- AIM OF THE EXERCISE -
In the data that follows, find the line with "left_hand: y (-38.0"; transcribe it, every later line up to the one with "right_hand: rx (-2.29", and that line as well, exactly and with no others.

= = =

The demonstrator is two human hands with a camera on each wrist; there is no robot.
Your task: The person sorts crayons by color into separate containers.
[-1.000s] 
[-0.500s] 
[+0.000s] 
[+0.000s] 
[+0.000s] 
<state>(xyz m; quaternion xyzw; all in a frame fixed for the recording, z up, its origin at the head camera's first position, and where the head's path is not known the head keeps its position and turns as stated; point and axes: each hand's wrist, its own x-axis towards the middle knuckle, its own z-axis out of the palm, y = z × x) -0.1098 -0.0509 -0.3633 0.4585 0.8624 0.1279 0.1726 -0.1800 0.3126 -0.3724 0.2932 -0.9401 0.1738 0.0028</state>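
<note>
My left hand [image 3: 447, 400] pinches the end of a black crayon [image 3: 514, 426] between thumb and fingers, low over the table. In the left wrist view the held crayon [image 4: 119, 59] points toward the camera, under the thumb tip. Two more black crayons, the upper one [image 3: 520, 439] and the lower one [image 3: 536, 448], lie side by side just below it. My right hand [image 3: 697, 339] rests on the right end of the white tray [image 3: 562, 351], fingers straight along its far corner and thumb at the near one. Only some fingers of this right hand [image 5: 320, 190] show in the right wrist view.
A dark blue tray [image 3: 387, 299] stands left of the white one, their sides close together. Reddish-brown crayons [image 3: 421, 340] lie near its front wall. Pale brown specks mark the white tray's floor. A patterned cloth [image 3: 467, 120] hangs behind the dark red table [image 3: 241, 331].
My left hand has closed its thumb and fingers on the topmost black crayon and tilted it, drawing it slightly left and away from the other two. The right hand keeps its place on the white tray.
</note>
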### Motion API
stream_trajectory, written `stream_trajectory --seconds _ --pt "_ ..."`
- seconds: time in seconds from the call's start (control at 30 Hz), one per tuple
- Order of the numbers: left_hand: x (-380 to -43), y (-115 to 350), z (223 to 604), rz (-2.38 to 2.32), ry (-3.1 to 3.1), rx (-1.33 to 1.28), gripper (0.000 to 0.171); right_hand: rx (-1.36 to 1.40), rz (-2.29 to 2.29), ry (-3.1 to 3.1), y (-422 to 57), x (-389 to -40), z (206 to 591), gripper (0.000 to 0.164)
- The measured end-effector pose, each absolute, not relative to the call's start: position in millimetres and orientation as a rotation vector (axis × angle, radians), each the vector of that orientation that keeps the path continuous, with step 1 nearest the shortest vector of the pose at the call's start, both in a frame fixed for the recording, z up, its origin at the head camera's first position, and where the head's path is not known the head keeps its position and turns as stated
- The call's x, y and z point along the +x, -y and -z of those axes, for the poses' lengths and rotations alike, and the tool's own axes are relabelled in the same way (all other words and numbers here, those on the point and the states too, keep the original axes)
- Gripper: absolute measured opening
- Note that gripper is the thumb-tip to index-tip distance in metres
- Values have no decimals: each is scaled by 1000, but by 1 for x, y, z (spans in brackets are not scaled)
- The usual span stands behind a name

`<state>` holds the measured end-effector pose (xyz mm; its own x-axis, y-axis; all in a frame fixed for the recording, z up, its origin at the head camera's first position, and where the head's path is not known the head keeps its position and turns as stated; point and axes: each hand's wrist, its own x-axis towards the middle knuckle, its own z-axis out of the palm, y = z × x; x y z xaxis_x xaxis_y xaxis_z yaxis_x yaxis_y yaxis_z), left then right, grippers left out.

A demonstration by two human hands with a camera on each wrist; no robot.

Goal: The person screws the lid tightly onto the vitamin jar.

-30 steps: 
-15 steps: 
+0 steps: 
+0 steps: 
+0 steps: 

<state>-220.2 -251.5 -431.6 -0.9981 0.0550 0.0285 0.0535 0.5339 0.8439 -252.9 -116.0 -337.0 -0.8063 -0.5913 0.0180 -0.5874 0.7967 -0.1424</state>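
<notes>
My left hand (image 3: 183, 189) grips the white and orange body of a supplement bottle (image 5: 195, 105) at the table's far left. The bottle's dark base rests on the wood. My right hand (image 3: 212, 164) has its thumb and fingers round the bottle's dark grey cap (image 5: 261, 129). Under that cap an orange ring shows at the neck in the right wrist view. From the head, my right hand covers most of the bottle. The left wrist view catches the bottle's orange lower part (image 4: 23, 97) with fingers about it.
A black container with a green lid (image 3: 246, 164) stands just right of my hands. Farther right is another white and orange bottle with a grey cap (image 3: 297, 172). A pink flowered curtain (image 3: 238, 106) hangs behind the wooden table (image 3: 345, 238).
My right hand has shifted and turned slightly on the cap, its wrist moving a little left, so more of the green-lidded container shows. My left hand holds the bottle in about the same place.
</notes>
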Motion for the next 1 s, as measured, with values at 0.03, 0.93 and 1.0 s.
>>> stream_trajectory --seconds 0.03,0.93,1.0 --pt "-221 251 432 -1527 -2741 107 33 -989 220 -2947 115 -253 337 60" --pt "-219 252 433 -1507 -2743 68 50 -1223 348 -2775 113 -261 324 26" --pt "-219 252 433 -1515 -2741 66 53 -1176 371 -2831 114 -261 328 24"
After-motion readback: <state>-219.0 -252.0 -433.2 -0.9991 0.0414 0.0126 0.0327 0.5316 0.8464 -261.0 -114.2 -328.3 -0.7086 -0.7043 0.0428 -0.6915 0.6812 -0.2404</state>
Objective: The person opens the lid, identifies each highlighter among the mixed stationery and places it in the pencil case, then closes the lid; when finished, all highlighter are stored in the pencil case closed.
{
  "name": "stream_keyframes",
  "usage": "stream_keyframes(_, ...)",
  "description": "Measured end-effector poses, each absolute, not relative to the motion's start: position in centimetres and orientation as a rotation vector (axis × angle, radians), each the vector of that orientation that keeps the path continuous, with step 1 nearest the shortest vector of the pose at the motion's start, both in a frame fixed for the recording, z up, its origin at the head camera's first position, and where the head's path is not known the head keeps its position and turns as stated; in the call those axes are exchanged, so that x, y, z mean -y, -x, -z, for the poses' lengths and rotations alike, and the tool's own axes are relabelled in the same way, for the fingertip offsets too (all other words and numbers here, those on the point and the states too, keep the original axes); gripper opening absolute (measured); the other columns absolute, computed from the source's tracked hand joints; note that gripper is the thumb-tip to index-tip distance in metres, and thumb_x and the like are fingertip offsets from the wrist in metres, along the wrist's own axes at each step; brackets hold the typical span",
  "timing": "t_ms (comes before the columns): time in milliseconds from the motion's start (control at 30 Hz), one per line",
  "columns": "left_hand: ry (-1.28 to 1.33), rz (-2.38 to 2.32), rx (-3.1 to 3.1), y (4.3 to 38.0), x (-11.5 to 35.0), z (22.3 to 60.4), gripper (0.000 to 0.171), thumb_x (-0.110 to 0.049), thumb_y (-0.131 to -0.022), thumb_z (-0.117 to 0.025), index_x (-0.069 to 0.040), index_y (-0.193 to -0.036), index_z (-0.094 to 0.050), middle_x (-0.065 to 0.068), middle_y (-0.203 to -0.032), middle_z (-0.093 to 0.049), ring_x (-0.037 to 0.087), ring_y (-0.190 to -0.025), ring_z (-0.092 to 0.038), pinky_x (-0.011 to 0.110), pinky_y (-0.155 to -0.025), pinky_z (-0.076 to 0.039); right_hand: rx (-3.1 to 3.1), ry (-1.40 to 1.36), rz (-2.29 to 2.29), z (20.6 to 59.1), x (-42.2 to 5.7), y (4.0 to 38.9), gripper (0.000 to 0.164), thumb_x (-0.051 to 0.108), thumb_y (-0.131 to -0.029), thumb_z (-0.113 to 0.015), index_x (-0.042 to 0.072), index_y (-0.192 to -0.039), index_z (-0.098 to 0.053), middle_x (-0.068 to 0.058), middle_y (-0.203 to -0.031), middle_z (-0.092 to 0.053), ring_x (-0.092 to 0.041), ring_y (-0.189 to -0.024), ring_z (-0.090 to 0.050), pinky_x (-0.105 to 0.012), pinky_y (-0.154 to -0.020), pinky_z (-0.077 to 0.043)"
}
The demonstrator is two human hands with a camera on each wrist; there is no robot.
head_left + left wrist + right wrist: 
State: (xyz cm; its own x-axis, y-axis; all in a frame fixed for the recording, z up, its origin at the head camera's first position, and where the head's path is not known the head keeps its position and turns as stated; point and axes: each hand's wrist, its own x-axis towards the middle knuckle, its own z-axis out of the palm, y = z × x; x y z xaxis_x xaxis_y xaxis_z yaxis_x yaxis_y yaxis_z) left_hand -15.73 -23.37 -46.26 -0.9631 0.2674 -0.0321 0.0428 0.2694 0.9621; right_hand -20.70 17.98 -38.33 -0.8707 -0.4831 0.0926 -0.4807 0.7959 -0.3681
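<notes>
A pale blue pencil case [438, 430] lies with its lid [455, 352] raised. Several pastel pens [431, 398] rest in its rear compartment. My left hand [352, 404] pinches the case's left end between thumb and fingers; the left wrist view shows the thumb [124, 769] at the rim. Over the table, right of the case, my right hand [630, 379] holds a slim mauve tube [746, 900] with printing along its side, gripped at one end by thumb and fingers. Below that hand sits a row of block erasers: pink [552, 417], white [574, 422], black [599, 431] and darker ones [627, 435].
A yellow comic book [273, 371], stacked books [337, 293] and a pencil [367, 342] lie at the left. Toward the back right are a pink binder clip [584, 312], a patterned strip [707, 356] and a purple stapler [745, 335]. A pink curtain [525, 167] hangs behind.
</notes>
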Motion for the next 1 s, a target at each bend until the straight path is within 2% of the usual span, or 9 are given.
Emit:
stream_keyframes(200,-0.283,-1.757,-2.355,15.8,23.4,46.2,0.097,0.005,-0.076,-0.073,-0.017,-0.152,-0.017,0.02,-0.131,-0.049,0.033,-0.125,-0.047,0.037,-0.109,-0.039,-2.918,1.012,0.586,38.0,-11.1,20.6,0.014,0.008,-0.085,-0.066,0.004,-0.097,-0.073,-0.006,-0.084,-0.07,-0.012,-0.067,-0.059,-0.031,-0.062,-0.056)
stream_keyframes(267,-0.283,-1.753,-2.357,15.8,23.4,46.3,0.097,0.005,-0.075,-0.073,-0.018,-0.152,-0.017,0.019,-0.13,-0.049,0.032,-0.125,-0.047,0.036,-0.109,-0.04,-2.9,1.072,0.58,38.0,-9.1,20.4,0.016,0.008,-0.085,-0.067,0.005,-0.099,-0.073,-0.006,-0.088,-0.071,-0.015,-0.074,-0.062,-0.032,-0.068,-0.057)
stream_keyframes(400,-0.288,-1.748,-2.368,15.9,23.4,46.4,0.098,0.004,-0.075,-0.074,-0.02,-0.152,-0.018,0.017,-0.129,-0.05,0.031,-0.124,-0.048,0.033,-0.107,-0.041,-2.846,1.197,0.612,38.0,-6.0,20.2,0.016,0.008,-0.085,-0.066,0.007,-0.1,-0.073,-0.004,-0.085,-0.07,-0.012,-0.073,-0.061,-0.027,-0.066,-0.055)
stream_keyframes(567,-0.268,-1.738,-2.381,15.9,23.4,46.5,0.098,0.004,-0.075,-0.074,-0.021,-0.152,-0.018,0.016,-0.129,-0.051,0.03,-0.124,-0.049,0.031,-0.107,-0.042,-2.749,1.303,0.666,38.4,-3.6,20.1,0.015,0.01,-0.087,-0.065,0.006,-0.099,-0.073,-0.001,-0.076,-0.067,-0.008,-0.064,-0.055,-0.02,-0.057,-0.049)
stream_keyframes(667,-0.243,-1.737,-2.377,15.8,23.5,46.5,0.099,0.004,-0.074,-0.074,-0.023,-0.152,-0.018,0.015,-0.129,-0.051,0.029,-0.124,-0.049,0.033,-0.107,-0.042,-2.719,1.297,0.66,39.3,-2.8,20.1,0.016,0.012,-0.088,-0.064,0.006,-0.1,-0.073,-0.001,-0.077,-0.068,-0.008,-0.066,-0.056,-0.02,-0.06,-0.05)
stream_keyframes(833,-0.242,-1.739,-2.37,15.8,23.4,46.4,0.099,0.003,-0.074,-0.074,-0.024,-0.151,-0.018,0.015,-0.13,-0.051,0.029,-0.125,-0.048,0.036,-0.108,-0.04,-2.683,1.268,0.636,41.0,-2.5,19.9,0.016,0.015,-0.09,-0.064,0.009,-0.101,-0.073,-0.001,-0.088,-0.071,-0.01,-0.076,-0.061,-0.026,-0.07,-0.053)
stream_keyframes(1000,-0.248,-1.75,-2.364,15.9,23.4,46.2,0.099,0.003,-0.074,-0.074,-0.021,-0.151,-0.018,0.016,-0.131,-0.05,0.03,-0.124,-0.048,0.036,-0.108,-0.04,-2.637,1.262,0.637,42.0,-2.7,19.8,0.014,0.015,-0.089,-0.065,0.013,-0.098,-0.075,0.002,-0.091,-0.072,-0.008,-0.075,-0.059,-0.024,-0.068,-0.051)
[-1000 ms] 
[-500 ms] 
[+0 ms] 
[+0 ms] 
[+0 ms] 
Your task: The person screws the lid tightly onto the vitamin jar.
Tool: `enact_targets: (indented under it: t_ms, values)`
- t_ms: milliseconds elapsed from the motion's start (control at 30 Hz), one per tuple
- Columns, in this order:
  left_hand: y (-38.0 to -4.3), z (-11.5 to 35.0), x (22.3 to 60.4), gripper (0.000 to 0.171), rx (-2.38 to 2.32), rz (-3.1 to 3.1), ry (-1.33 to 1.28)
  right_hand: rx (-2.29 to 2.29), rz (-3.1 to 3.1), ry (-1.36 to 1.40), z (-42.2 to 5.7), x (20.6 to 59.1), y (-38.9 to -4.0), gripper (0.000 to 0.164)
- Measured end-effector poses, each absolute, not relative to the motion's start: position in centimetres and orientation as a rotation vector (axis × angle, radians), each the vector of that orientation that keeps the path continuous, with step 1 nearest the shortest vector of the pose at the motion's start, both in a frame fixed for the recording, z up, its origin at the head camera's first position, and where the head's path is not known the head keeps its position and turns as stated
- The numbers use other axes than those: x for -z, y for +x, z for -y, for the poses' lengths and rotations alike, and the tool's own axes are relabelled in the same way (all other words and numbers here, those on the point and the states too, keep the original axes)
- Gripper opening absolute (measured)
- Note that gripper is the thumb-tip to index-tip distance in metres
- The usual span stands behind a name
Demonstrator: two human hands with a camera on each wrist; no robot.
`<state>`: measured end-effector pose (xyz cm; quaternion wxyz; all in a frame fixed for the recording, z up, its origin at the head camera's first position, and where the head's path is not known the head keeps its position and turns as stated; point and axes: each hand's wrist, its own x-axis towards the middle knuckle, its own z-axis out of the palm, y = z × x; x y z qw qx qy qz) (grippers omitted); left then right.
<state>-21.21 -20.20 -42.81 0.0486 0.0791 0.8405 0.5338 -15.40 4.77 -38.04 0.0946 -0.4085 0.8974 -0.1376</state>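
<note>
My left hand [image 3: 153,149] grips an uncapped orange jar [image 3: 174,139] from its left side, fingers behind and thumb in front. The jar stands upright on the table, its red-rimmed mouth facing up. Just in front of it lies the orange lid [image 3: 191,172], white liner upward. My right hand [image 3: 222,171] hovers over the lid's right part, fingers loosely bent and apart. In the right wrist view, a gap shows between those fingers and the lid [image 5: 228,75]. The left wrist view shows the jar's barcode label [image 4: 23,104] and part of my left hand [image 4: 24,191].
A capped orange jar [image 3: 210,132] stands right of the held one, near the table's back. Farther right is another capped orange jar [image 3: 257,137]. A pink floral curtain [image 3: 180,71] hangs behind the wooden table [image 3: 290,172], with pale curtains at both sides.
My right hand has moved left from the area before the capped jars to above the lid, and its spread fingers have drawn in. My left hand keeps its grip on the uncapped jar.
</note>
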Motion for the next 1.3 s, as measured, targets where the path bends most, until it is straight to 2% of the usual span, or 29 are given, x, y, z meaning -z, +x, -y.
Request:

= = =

- SOLVED PROBLEM -
  left_hand: y (-38.0 to -4.3), z (-11.5 to 35.0), x (22.3 to 60.4), gripper (0.000 to 0.171), rx (-2.38 to 2.32), rz (-3.1 to 3.1), ry (-1.33 to 1.28)
  right_hand: rx (-2.29 to 2.29), rz (-3.1 to 3.1), ry (-1.36 to 1.40), z (-42.2 to 5.7), x (20.6 to 59.1), y (-38.9 to -4.0), gripper (0.000 to 0.164)

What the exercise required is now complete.